Quand l'Islam est aux portes du pouvoir (30/10/2011)

deux-glaives_129957899962448700.gif"En Tunisie, en Libye et en Egypte, les islamistes sont les grands gagnants du printemps arabe. Faut-il s'en inquiéter? Décryptage avec Mathieu Guidère, professeur d'islamologie à l'université de Toulouse.

Dimanche dernier fut une belle journée pour les islamistes. À Tunis, le parti Ennahda triomphe : 41,47% des voix, 90 des 217 sièges au sein de l’Assemblée chargée de rédiger une nouvelle Constitution et de désigner ou d’élire un nouveau président de la République. À Tripoli, tandis que le cadavre de Kadhafi repose toujours dans une chambre froide, Moustapha Abdeljalil, le chef du CNT, proclame la "libération". Et annonçait l’instauration de la charia.

Comme le précise le chercheur Mathieu Guidère*, il y a charia et charia, mais il n’empêche : à Paris, Londres et Washington, la phrase a jeté un froid parmi les principaux contributeurs à l’effort de guerre. Dans un mois, en Égypte, les Frères musulmans tenteront de prendre le pouvoir par les urnes lors des premières législatives de l’après- Moubarak. La Confrérie part largement favorite du scrutin.

Dans les trois pays, le printemps arabe débouche sur une arrivée en force des islamistes. Chacun possède ses spécificités, son interprétation de l’islam en politique, sa vision de la société. Mais, à entendre Mathieu Guidère, une constante se détache : l’émergence, de Tunis au Caire, d’une « révolution conservatrice », les islamistes incarnant d’abord, aux yeux des populations, le nouveau parti de l’ordre." L'islam aux portes du pouvoir

*Mathieu Guidère est professeur d'islamologie à l'université de Toulouse. Ancien directeur de recherches à Saint-Cyr, il est l'auteur du Choc des révolutions arabes, aux éditions Autrement, paru en 2011.

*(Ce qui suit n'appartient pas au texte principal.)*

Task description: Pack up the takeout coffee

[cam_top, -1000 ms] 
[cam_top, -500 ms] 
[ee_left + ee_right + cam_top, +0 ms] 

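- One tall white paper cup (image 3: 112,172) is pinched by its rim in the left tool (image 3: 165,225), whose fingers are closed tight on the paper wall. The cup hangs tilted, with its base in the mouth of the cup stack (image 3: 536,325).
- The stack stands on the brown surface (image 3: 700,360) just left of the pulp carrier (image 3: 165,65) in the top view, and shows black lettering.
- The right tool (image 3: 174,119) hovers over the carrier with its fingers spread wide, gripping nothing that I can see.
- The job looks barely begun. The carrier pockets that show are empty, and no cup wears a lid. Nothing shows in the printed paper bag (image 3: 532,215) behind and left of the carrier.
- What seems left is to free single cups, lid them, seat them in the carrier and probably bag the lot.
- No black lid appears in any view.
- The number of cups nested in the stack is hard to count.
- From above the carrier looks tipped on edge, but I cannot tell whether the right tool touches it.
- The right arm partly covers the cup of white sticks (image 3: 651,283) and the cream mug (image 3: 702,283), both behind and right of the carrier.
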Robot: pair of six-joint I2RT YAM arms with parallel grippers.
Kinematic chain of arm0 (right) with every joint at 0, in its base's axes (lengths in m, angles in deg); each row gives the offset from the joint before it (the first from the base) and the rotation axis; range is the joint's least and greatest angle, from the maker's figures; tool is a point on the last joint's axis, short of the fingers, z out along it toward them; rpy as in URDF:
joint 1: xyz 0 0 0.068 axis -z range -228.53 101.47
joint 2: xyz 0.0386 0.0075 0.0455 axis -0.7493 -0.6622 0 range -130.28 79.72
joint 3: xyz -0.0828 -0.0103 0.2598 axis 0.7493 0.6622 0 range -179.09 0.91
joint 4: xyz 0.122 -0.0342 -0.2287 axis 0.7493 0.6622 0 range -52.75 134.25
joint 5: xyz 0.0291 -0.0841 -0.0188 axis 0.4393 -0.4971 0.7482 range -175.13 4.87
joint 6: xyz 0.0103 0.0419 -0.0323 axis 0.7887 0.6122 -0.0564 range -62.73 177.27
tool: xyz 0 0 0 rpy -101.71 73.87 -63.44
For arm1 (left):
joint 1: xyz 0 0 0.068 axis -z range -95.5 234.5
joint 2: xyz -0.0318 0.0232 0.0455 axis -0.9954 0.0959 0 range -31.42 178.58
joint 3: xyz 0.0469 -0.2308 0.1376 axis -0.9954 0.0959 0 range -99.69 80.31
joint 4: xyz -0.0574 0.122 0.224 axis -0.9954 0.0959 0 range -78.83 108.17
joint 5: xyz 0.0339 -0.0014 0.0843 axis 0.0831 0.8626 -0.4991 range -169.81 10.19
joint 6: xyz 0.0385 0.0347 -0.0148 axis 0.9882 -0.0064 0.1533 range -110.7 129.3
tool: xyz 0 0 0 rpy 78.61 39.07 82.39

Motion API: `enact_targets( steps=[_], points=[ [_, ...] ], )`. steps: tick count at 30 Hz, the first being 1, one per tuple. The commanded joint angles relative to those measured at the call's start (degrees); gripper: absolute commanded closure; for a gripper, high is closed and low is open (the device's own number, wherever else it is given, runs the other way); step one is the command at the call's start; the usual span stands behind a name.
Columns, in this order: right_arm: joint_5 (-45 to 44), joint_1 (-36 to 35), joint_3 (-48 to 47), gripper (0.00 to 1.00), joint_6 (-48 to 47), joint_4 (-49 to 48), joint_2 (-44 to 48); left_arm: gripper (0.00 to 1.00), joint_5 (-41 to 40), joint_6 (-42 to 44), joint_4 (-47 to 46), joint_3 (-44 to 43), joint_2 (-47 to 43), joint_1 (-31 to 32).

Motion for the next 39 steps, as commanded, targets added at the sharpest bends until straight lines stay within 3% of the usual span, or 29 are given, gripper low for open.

Le problème de l’Islam, ajouterions nous en commentaire, est que, contrairement au Christianisme il ne fait aucune distinction entre le pouvoir temporel et le pouvoir spirituel. Que, par exemple, la constitution irlandaise invoque la Sainte Trinité ou que le préambule de la nouvelle constitution de la Hongrie fasse référence à Dieu et au Christianisme comme rassemblant la nation, n’ a pas du tout le même sens que la proclamation de la Charia comme loi suprême de l’Etat par le Conseil National de Transition de la Lybie.

La « théorie des deux glaives » (photo), c’est à dire l'idée de la distinction  entre l'Eglise ou le pouvoir religieux et celui de l'Etat (même s’ils sont appelés à coopérer) n'est entrée dans le monde que grâce au christianisme.

Jusque là, il y avait seulement identité entre la constitution politique et la religion.  Pour toutes les cultures, commente le pape Benoît XVI dans l’un de ses entretiens avec le journaliste Peter Seewald, "il était évident que l'Etat portait en soi un caractère sacré et était le véritable et suprême gardien de l'univers sacral. Cela valait aussi pour les racines préchrétiennes du nouveau testament. En Israël, les deux  ont d'abord fusionné. C'est seulement lorsque la foi d'Israël sort de ce peuple et devient la foi de tous les peuples qu'elle se détache de son identification politique et représente un élément supérieur aux divisions et différences politiques. C'est aussi le point de confrontation proprement dit entre le christianisme et l'Empire romain: L'Etat tolérait parfaitement les religions privées, à la condition toutefois qu'elles reconnaissent le culte de l'Etat lui-même, la cohésion du ciel des dieux sous l'égide de Rome, et la religion officielle comme accolade placée au-dessus de toutes les religions privées »..

Comme l’explique justement Benoît XVI « Le christianisme n'a pas accepté cela, il a ôté à l'Etat l'exclusivité de l'univers sacral et a mis ainsi en question la conception fondamentale de l'Empire romain, voire du monde antique en général. Cette distinction est donc, en fin de compte, un legs de l'origine du christianisme et aussi un facteur décisif de liberté. Ainsi l'Etat n'est pas lui-même la puissance sacrale, mais il est seulement un ordre qui trouve ses limites dans une foi qui adore non pas l'Etat, mais un Dieu qui lui fait face et le juge. C'est cela la nouveauté. Cela peut naturellement prendre des formes différentes selon les constitutions des sociétés. » (cfr. "Le sel de la terre". Entretiens du Cardinal Ratzinger avec Peter Seewald. Flammarion/Cerf, 1997.)